*AIM OF THE TASK*: Print the records below exactly, from the line containing "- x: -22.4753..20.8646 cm" down to the line containing "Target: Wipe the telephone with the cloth", both lines included, and omit every picture.

*PROVIDED DATA*:
┄┄┄┄┄┄
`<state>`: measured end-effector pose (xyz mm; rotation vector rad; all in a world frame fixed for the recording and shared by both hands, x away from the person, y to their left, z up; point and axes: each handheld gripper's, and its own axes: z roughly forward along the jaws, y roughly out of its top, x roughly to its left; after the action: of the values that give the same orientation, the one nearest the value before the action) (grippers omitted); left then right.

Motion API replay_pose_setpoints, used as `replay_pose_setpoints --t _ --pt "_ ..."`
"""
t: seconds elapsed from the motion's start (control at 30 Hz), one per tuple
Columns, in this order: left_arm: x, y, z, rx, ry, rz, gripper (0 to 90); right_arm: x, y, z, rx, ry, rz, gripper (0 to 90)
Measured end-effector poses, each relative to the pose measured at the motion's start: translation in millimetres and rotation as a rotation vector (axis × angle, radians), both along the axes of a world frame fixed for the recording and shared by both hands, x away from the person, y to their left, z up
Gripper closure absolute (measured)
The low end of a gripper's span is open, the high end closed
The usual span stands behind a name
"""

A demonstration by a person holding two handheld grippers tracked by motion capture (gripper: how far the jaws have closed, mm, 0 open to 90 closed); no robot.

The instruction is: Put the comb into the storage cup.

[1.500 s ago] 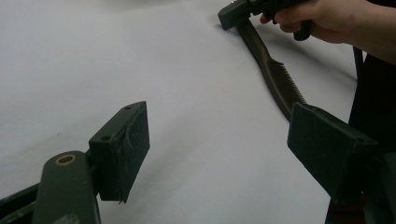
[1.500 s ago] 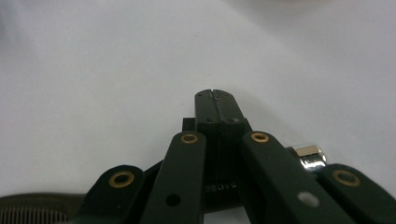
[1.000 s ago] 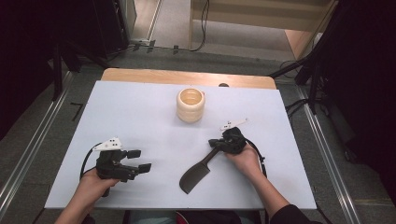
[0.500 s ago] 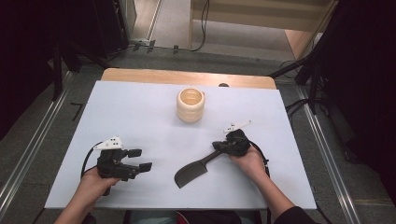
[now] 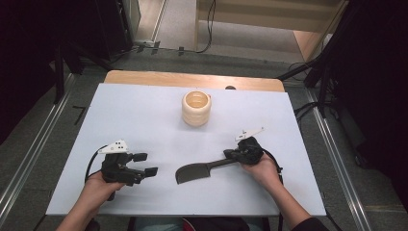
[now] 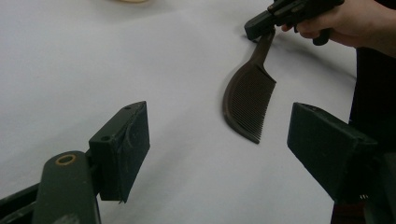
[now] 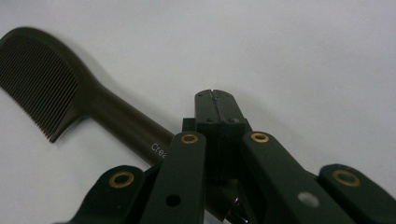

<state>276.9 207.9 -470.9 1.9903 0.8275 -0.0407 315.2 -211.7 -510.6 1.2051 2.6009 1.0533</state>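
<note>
Since the earlier frame, the comb (image 5: 195, 172) has swung flatter across the table (image 5: 144, 110). The right gripper (image 5: 230, 155) clamps its handle end, jaws closed. The left gripper (image 5: 145, 163) rests apart, jaws spread. A wooden cup (image 5: 196, 109) stands beyond.

a dark brown plastic comb (image 5: 195, 171) with fine ribbed teeth lies on the pale bluish-white bench (image 5: 144, 120). the cream ridged round cup (image 5: 196, 108) has a tan inside. each black hand-held gripper, left (image 5: 145, 164) and right (image 5: 231, 155), carries a light grey plate; brass-coloured rivets dot the right one.
</note>
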Motion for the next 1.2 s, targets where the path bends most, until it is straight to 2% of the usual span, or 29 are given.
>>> replay_pose_setpoints --t 0.2,0.37,0.83,1.0,1.2 --pt "0.7 -0.7 0.1 0.003 -0.003 -0.003 22.0 -10.6 -0.2 0.6 -0.006 0.004 0.02 87.6" --pt "0.7 -1.1 0.4 0.003 -0.003 -0.002 22.0 -18.1 0.3 -0.4 0.007 0.002 0.033 87.6" --pt "1.3 -1.9 0.6 -0.001 -0.002 -0.003 22.0 -29.9 4.5 -0.1 0.011 0.009 0.059 87.5" --pt "1.4 -1.6 0.5 -0.004 -0.003 0.001 22.0 -29.7 -1.1 8.2 0.049 -0.039 0.033 82.1" --pt "1.4 -1.8 0.6 -0.003 -0.002 -0.002 22.0 -36.3 -12.5 23.5 0.119 -0.106 -0.005 60.7"
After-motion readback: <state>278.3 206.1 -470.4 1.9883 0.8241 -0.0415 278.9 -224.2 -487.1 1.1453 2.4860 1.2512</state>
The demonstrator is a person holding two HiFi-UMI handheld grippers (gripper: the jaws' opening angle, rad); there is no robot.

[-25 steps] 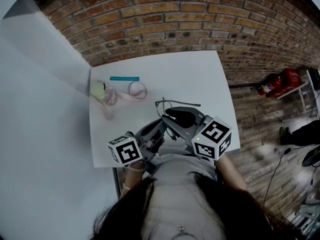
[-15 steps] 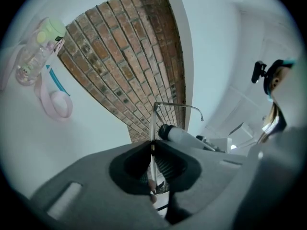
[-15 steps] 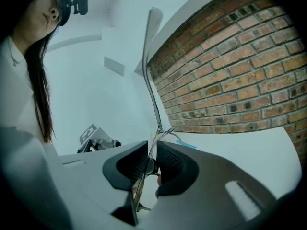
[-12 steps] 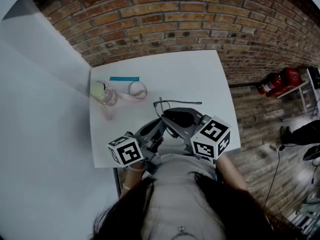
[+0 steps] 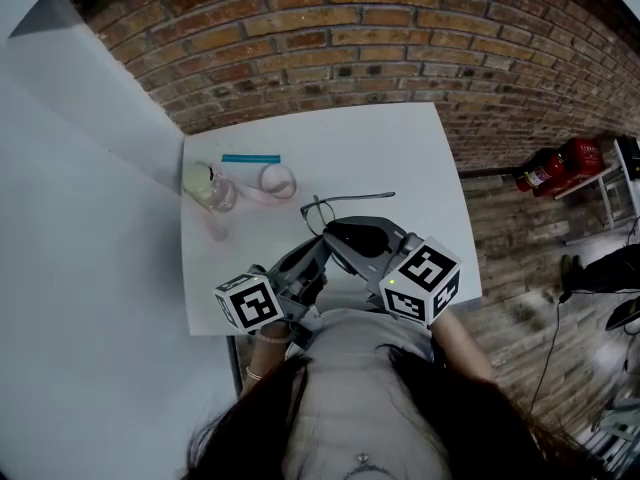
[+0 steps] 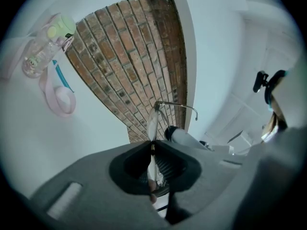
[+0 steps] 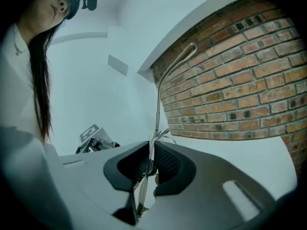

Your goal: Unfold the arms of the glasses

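Observation:
Thin metal-framed glasses [image 5: 328, 211] hang just above the white table [image 5: 400, 153], held between both grippers. One arm [image 5: 365, 198] sticks out to the right, unfolded. My left gripper [image 5: 320, 242] is shut on the frame; in the left gripper view its jaws [image 6: 152, 146] pinch the rim below a lens [image 6: 153, 121], with the arm [image 6: 180, 106] reaching right. My right gripper [image 5: 334, 230] is shut on the glasses too; in the right gripper view [image 7: 150, 150] a long arm [image 7: 165, 78] rises from the jaws. How the second arm stands is hidden.
A small clear bottle with a green cap [image 5: 207, 185], a pink strap with a ring [image 5: 276, 181] and a teal stick [image 5: 250, 158] lie at the table's far left. A brick wall [image 5: 330, 38] runs behind. Red canisters [image 5: 558, 163] sit on the floor at right.
The glasses have tilted a little, and the outstretched arm's tip has risen slightly toward the wall. Both grippers keep their hold and have barely shifted.

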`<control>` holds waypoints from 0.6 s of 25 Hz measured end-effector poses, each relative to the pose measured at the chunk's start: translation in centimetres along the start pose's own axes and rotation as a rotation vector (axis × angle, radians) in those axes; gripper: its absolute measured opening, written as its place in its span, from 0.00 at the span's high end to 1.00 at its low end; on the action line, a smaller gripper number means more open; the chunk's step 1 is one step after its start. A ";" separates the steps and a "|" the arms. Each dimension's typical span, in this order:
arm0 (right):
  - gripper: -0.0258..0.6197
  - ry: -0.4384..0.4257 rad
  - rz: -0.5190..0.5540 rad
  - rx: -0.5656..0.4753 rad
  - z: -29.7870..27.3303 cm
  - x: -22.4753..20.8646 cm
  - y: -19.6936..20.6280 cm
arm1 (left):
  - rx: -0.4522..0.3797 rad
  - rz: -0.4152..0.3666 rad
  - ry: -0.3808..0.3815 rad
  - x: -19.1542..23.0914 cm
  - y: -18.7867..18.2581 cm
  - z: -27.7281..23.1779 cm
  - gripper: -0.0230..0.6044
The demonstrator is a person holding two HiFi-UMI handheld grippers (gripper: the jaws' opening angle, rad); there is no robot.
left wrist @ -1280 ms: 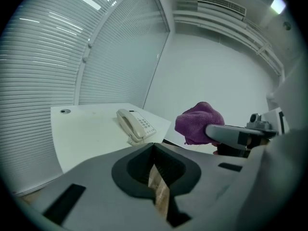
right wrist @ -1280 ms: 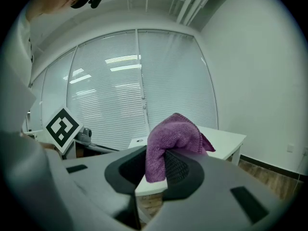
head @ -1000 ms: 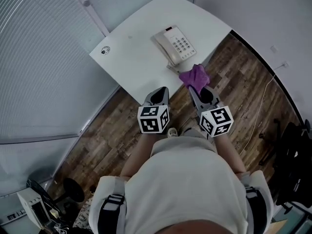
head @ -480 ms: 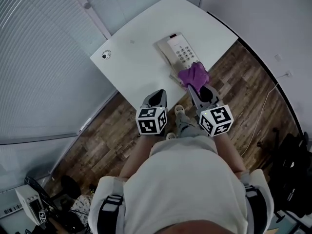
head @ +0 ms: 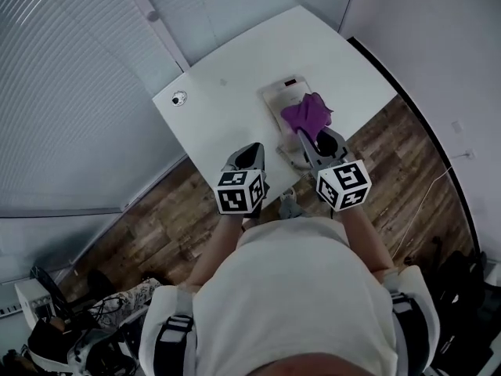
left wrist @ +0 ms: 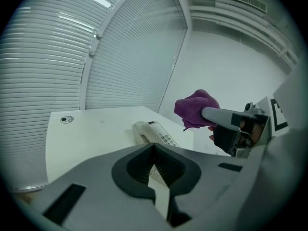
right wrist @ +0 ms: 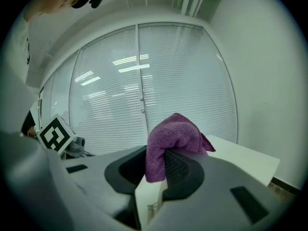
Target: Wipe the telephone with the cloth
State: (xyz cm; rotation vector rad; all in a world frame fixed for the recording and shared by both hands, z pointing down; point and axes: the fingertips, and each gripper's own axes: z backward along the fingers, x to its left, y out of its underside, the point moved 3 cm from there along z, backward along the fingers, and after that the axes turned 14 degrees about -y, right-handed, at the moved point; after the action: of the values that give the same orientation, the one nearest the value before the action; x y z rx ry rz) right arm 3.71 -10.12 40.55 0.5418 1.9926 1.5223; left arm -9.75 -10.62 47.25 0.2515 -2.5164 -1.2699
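We are finding the cloth (head: pixel 307 113) pinched in the fingers of the right gripper (head: pixel 307 135), hanging above the telephone (head: pixel 278 100) on the counter (head: pixel 235 77), upper centre of the frame. Wiping is, we judge, not yet starting. The left gripper (head: pixel 252 152) is empty, its fingers pressing together.

You have stepped closer to the tabletop (head: pixel 227 104), and both hand-held grippers came forward with you. Your right hand-held gripper (head: pixel 304 134) has carried the cloth (head: pixel 307 113) from beside the near corner of the telephone (head: pixel 275 97) to over it, so the keypad is now hidden in the head view. Your left hand-held gripper (head: pixel 249 152), before over the floor, now reaches the tabletop edge.
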 end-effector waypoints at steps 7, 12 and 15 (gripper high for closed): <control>0.82 -0.066 0.038 0.026 -2.2 -3.1 -1.2 | -0.020 0.023 -0.044 -1.2 -1.3 -1.2 0.93; 0.82 -0.115 0.077 0.055 -5.6 -5.3 -1.8 | -0.019 0.047 -0.089 -0.2 -2.0 -2.9 0.93; 0.82 -0.147 0.106 0.098 -7.3 -6.5 -1.5 | -0.015 0.067 -0.117 0.1 -1.9 -3.8 0.93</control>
State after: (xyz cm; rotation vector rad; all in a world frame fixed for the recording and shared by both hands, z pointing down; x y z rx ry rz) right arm 3.92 -19.98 41.74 0.7883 1.9597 1.4079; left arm -8.50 -14.62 47.83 0.0908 -2.5877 -1.3116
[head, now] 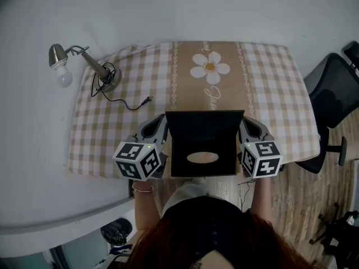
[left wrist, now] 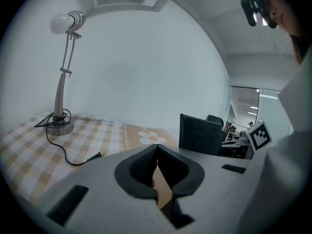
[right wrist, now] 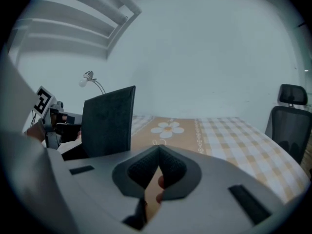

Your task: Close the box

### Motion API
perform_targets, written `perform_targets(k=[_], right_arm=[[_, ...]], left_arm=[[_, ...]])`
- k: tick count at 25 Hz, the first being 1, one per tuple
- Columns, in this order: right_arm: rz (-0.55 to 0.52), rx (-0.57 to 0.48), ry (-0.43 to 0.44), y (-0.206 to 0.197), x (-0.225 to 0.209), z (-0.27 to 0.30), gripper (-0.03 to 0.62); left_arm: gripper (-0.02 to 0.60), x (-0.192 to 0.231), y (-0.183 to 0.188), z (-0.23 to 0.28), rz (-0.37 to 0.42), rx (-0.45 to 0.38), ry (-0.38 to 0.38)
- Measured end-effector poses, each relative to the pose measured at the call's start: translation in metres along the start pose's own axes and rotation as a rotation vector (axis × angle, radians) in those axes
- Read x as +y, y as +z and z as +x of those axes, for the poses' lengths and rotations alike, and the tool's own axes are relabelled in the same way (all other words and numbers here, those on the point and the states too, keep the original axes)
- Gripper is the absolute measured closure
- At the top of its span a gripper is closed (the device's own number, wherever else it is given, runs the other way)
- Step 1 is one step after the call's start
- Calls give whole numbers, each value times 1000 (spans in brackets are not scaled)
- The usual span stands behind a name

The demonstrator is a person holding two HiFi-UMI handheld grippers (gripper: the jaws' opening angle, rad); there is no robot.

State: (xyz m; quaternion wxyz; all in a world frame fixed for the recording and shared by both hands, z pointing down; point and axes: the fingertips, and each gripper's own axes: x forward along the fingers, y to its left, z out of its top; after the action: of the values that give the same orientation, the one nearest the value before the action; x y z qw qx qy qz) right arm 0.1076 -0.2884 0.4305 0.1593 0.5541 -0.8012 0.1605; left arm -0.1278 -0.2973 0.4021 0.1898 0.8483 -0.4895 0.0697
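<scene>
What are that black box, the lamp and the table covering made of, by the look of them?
Box: matte black, stiff upright lid, probably cardboard or rigid board.
Lamp: shiny silver arm and base, likely metal.
Tablecloth: checked print draping over the edge, fabric or soft vinyl; cannot tell which.

No readable text, cursive script point(head: 209, 98) on the tablecloth point(head: 269, 88) — too blurred to make out

Office space, by the look of it — a black swivel chair point(head: 332, 91) on a wood floor point(head: 297, 206), and a lit back room point(left wrist: 241, 116) with desks and strip lights. The checked tablecloth point(head: 269, 83) and desk lamp point(head: 84, 63) soften it (daisy print and all).
</scene>
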Motion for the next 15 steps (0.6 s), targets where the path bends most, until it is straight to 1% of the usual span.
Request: perform_targets(k=[7,15], right_arm=[[-38,3,-97,0,-3,-9,577],[-45,6,-128,-3,1,-18,577]], left_arm=[[554,-4,-2,-9,20,-10,28],[554,-8,-9,-19,28,-12,39]])
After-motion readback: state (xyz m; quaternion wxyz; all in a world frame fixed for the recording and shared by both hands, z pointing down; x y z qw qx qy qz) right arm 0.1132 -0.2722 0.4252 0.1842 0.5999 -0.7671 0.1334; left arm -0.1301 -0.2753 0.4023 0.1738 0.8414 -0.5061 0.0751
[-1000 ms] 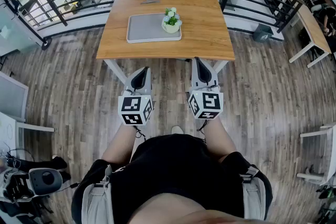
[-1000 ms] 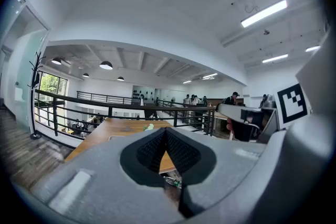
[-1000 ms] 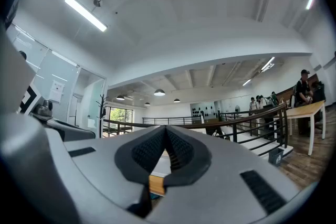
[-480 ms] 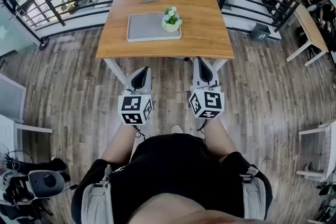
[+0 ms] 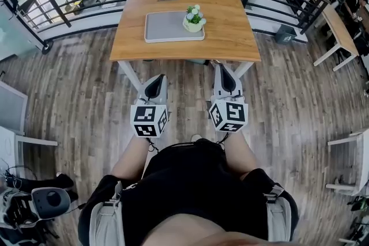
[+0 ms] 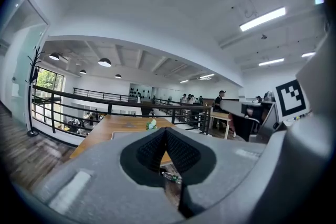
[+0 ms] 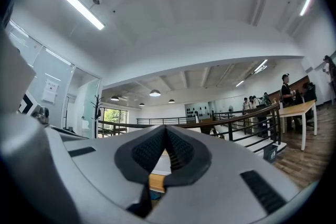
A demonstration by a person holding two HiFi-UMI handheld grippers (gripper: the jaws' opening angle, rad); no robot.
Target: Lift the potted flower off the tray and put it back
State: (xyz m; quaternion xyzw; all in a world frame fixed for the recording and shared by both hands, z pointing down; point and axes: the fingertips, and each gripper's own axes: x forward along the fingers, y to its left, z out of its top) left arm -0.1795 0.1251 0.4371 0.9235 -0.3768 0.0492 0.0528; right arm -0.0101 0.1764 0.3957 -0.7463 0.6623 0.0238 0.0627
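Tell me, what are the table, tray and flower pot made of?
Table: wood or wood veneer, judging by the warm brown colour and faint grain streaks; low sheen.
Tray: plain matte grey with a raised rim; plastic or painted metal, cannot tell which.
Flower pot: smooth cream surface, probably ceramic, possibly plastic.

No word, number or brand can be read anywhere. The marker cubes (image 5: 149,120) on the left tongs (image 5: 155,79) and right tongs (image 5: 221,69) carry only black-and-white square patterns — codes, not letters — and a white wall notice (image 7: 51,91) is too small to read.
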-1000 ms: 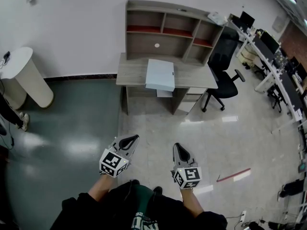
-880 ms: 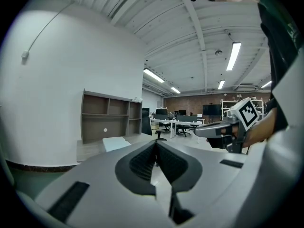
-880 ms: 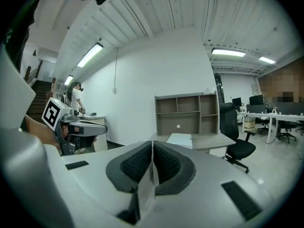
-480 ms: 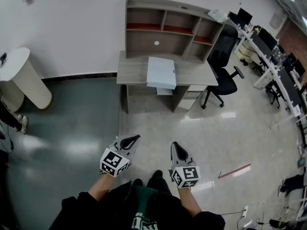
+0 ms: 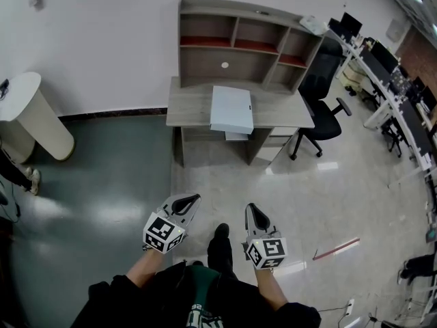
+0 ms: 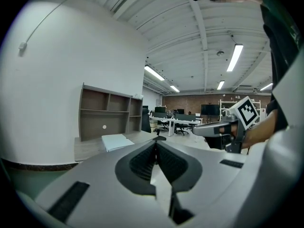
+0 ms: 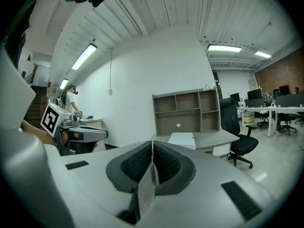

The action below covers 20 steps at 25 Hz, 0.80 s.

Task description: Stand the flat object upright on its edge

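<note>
A flat pale blue-white object (image 5: 231, 109) lies on the grey desk (image 5: 191, 108), overhanging its front edge; it also shows as the flat object (image 6: 116, 141) in the left gripper view and the flat object (image 7: 181, 139) in the right gripper view. My left gripper (image 5: 194, 198) and right gripper (image 5: 251, 208) are held side by side over the floor, well short of the desk, both pointing towards it. Each is shut with nothing between its jaws.
A shelf hutch (image 5: 239, 41) stands on the desk's back. A black office chair (image 5: 322, 91) sits to the desk's right. A white round stand (image 5: 34, 111) is at the left by the wall. A red strip (image 5: 334, 249) lies on the floor at right.
The desk has drawn slightly nearer in the head view as the person walks; a foot has stepped forward between the grippers. Both grippers stay shut and keep their pose.
</note>
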Tool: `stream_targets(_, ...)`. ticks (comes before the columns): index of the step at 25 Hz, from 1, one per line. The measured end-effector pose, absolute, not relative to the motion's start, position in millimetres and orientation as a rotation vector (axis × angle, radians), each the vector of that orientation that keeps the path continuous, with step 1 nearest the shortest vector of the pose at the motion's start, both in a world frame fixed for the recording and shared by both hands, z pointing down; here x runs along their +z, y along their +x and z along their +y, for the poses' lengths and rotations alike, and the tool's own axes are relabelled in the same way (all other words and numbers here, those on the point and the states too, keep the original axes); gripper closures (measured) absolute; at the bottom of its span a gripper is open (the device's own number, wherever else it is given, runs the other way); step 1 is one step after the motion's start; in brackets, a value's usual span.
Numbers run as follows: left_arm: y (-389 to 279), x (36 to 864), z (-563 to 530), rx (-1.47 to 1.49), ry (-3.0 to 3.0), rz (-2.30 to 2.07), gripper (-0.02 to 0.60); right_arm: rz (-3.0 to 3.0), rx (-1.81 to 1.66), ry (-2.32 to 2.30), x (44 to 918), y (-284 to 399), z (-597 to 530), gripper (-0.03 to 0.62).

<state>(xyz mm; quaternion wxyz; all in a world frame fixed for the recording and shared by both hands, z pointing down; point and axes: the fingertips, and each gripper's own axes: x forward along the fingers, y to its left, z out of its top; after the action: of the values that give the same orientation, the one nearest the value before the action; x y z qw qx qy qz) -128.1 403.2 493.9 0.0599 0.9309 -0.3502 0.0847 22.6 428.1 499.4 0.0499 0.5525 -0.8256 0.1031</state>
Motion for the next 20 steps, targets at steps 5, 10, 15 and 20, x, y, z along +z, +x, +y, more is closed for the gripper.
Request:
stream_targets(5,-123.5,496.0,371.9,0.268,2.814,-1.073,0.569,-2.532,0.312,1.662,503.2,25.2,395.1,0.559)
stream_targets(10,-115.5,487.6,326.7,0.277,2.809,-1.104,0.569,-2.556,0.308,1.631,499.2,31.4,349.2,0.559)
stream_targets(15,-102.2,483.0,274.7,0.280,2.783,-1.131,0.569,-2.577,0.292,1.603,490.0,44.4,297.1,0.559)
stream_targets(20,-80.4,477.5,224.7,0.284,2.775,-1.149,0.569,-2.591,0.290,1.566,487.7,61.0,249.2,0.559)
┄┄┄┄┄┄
*SOLUTION TO THE PROBLEM*:
  - x: -22.4753..20.8646 cm
  - y: -19.6936..20.6280 cm
arm1 (left):
  - rx: -0.4522..0.3797 rad
  - rz: -0.4152..0.3666 rad
  - ry: -0.3808..0.3815 rad
  - x: -19.1542..23.0914 cm
  - y: -18.7867..18.2581 cm
  - z: -27.7281..23.1779 cm
  - gripper: -0.0230..0.6044
The demonstrator is a person holding two HiFi-UMI handheld grippers (gripper: the jaws' opening angle, rad); there is no robot.
left wrist @ -1280 ms: 
right wrist @ -1280 ms: 
head @ -1000 ms: 
head @ -480 ms: 
head @ +0 ms: 
left wrist @ +0 ms: 
right wrist @ +0 ms: 
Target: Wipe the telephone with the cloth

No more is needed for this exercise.